Wren, who was signed to a three-year contract, is expected to join the Braves early next week. Wren also received a promotion of sorts, since his position with the Orioles did not include the title of vice president.
"His credentials are absolutely perfect for this position," Schuerholz said. "He has expertise in baseball administration, management, basic agreement matters, contract negotiations, all matters of administrative requirements. . . . He is eminently qualified. I can't imagine anyone being more qualified to fill this position than Frank is."
"I'm excited to go to what I think is the best organization in baseball," Wren said. "They have their emphasis on all the right areas. Top to bottom, it's just a solid organization."
Schuerholz said Wren became the Braves' top candidate as soon as it became apparent he would be fired by the Orioles. Schuerholz first contacted Wren last Wednesday, the same day the Orioles informed Wren of his termination. He interviewed with Schuerholz and Braves President Stan Kasten on Monday in Atlanta, and informed the Orioles of his new position this morning. He replaced Dean Taylor, who left to become general manager of the Milwaukee Brewers.
Wren, 41, was fired by the Orioles just one year into his three-year contract. In a statement released Thursday night, the Orioles cited "a season-long series of incidents," including Wren's ordering a team plane to take off on a cross-country trip without Cal Ripken, who had phoned to say he was running late. However, Wren also clashed throughout the year with majority owner Peter Angelos on several issues, including the status of Manager Ray Miller.

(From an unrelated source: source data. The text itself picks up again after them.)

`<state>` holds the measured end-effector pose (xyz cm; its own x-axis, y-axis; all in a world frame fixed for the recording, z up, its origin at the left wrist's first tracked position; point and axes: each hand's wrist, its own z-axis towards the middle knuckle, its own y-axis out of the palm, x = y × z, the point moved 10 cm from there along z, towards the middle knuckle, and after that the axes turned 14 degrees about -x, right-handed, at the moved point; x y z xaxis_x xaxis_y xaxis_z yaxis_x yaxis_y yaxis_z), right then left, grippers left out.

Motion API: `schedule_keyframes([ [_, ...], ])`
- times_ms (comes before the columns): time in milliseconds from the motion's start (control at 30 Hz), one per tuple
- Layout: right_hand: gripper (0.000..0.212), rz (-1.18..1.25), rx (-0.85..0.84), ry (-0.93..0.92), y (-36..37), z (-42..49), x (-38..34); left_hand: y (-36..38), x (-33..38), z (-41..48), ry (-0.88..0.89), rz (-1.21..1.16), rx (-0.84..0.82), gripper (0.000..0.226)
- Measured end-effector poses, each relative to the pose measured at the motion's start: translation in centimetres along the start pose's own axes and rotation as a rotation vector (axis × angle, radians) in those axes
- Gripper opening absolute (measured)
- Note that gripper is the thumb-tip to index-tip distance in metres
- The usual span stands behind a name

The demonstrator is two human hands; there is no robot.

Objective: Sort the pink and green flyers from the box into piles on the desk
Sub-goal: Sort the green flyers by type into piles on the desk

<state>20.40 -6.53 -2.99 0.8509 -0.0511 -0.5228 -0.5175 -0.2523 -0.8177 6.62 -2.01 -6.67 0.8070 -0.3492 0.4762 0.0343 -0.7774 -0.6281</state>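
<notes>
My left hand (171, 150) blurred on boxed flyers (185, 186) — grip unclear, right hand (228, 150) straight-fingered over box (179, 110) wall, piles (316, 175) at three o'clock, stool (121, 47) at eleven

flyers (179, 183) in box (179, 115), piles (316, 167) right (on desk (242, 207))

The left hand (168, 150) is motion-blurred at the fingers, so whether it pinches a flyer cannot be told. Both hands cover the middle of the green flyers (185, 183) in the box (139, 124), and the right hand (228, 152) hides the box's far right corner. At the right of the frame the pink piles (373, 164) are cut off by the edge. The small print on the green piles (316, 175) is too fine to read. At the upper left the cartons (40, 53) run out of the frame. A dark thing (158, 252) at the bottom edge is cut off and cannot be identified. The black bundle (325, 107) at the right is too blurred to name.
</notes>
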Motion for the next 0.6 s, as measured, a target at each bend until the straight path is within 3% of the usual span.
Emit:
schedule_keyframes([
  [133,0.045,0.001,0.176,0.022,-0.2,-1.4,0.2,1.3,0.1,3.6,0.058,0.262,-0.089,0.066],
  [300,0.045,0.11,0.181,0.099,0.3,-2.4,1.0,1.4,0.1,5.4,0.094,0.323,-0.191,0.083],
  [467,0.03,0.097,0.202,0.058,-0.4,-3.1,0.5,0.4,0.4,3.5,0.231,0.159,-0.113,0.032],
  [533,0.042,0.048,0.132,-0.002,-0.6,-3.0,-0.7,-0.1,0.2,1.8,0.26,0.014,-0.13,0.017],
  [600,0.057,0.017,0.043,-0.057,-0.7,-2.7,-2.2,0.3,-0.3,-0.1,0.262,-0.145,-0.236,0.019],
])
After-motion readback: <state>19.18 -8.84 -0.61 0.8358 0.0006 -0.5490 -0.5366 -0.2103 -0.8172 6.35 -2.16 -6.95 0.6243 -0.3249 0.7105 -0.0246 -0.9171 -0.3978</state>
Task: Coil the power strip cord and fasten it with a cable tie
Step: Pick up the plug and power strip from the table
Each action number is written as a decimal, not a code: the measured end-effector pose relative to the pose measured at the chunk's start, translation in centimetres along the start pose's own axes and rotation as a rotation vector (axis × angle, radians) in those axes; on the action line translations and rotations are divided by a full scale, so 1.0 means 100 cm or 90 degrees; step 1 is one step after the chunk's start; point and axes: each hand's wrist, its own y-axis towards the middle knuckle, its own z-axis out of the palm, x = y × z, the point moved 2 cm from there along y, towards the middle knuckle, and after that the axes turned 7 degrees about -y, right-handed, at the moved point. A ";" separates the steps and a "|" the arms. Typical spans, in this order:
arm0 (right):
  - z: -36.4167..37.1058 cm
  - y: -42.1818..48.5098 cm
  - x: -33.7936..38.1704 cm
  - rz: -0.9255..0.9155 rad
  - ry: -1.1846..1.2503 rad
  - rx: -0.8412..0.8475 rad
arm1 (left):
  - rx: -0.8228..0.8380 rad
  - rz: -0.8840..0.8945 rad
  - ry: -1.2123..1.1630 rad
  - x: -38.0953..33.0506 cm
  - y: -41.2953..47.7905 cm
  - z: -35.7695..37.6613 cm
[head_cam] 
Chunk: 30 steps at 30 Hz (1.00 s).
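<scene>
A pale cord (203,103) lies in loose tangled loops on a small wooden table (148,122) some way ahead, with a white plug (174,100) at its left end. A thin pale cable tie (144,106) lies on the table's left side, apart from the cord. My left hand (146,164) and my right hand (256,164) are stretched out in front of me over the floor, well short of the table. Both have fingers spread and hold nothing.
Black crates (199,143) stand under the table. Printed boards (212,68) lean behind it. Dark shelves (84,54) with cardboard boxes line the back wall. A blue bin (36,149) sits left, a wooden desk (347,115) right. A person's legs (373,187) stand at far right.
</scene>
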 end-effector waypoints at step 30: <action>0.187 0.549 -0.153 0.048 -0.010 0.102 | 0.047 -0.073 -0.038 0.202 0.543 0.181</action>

Wren's acrimonious split from the Orioles "is not an issue that concerned us," Schuerholz said. ". . . He has excellent work habits and handles himself in a very professional fashion."
However, after a trying 12-month stint with the Orioles marked by organizational turmoil and personal dissatisfaction, Wren clearly was drawn to the Braves' stability. Schuerholz has the longest tenure with the same team of any GM in baseball, and Bobby Cox has been the Braves' manager since 1990. This year marks the Braves' eighth consecutive appearance in the NLCS.

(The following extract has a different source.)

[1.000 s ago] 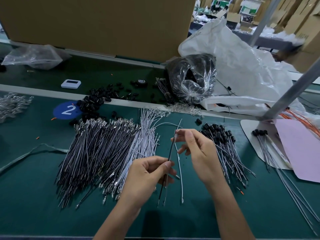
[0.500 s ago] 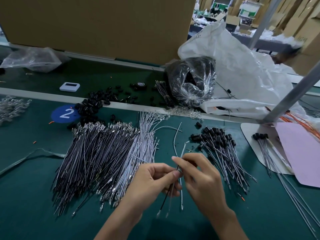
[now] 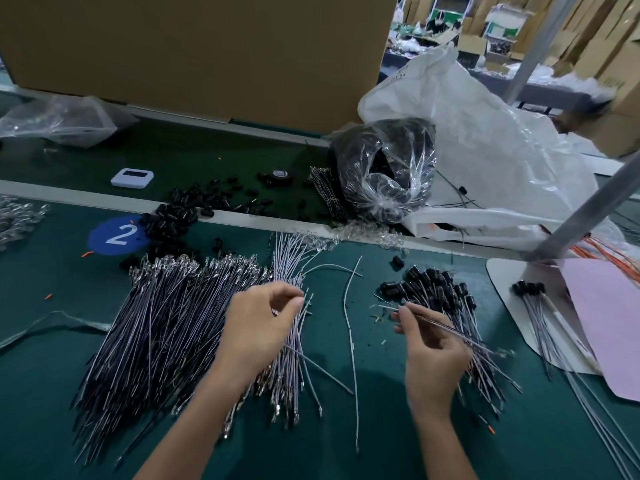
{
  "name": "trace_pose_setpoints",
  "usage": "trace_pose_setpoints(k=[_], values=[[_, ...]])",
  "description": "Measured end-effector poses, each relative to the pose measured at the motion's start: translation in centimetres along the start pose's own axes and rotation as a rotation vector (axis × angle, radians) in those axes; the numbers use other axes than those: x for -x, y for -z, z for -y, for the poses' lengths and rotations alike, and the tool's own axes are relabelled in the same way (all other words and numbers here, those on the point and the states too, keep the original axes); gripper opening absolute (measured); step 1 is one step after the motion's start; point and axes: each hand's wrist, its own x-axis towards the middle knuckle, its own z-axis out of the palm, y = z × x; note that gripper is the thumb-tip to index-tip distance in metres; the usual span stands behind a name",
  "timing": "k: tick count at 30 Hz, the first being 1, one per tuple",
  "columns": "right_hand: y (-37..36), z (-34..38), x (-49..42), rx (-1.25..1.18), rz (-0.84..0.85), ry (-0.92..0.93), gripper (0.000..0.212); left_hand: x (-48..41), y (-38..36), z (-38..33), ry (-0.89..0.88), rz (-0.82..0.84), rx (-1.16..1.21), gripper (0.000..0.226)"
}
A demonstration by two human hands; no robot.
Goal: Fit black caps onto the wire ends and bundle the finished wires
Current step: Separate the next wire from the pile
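Wires point(image 3: 180, 327) lay fanned left of the capped pile point(image 3: 446, 313), so the left hand point(image 3: 258, 327) pinched at their upper ends (catch unclear) while the right hand point(image 3: 431, 344) held a thin wire point(image 3: 460, 336) over that pile, presumably to drop it.

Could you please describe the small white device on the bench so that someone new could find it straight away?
Start at the round blue sticker with a white 2 on the green bench top. Just behind it, past the pale dividing strip, lies the small white rectangular device with a dark screen. It is the only flat white, hard-edged thing there; its neighbours are loose black caps and a crumpled clear plastic bag.
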Motion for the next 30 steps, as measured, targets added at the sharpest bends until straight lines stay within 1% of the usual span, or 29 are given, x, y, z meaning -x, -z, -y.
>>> trace_pose_setpoints(k=[1, 3, 5, 7, 9, 10, 11, 13, 15, 16, 18, 21, 24, 26, 28, 30], values=[[-0.4, -0.3, -0.3, -0.050, 0.012, -0.074, 0.016, -0.4, 0.3, 0.5, -0.010, -0.048, -0.061, 0.011], [-1.2, -0.9, -0.7, -0.094, 0.055, -0.131, 0.013, -1.0, 0.7, 1.5, -0.012, -0.120, -0.145, 0.012], [-2.3, -1.3, -0.9, -0.100, 0.114, -0.136, 0.010, -1.7, 1.1, 2.3, -0.010, -0.186, -0.251, 0.013], [-3.0, -1.8, -1.1, -0.086, 0.158, -0.130, 0.008, -3.0, 1.6, 2.9, -0.008, -0.305, -0.392, 0.014], [-3.3, -2.2, -1.5, -0.068, 0.164, -0.132, 0.009, -5.1, 2.5, 3.4, -0.024, -0.423, -0.536, 0.016], [-3.4, -2.4, -1.6, -0.063, 0.158, -0.139, 0.010, -6.4, 3.0, 3.6, -0.016, -0.438, -0.612, 0.019], [-3.4, -2.5, -1.7, -0.061, 0.153, -0.143, 0.011, -7.7, 3.4, 3.9, 0.008, -0.418, -0.681, 0.023], [-3.3, -2.6, -1.7, -0.056, 0.163, -0.138, 0.011, -10.4, 4.1, 4.5, 0.084, -0.328, -0.732, 0.032], [-3.3, -2.7, -1.7, -0.051, 0.184, -0.137, 0.010, -12.7, 4.4, 4.9, 0.172, -0.228, -0.699, 0.037], [-3.3, -2.6, -1.7, -0.051, 0.189, -0.139, 0.010, -13.7, 4.6, 5.0, 0.209, -0.182, -0.675, 0.036], [-3.3, -2.6, -1.7, -0.048, 0.196, -0.145, 0.009, -15.2, 5.1, 5.3, 0.264, -0.120, -0.593, 0.029], [-3.2, -2.5, -1.8, -0.035, 0.213, -0.165, 0.009, -16.5, 5.8, 5.8, 0.300, -0.082, -0.534, 0.017], [-3.2, -2.4, -1.8, -0.025, 0.212, -0.164, 0.009, -16.9, 6.2, 6.0, 0.272, -0.105, -0.469, 0.013], [-3.2, -2.4, -1.7, -0.027, 0.201, -0.165, 0.010, -16.3, 6.3, 5.5, 0.218, -0.188, -0.372, 0.020], [-3.2, -2.4, -1.7, -0.033, 0.199, -0.166, 0.010, -14.5, 5.7, 4.1, 0.128, -0.266, -0.168, 0.027], [-3.2, -2.4, -1.8, -0.034, 0.212, -0.164, 0.009, -11.7, 4.2, 2.5, 0.044, -0.269, 0.119, 0.023]])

Wren would not address his firing by the Orioles--his lawyer is still in negotiations over his settlement. But Wren said he was contacted by "three or four" other teams, and chose the Braves largely because of that stability.
"My primary focus was stability both for me professionally and for my family," he said. "And when you look at stability, the organization at the top of the charts is the Braves. Once I found out they were interested and had a meaningful position, I wanted to make it work. They made me feel like they really wanted me."
"He's very well respected, and I think he feels the same way about our organization," Schuerholz said. "I think he felt a real attraction to work in an environment like we have here that would allow him to expand his horizons as a baseball executive and perhaps even enhance his future as a baseball executive."
Before accepting the Orioles' job a year ago, Wren had served as the Florida Marlins' assistant GM from 1991 to '98, and spent 15 years before that in the Montreal Expos' organization as a minor league player, coach, scout and executive.
Wren has indicated his desire to be a GM again, and Schuerholz said today that Wren "positively" will be a GM again, "maybe soon." It is unclear whether that opportunity could present itself in Atlanta. Schuerholz, 59, has given no indication of stepping down.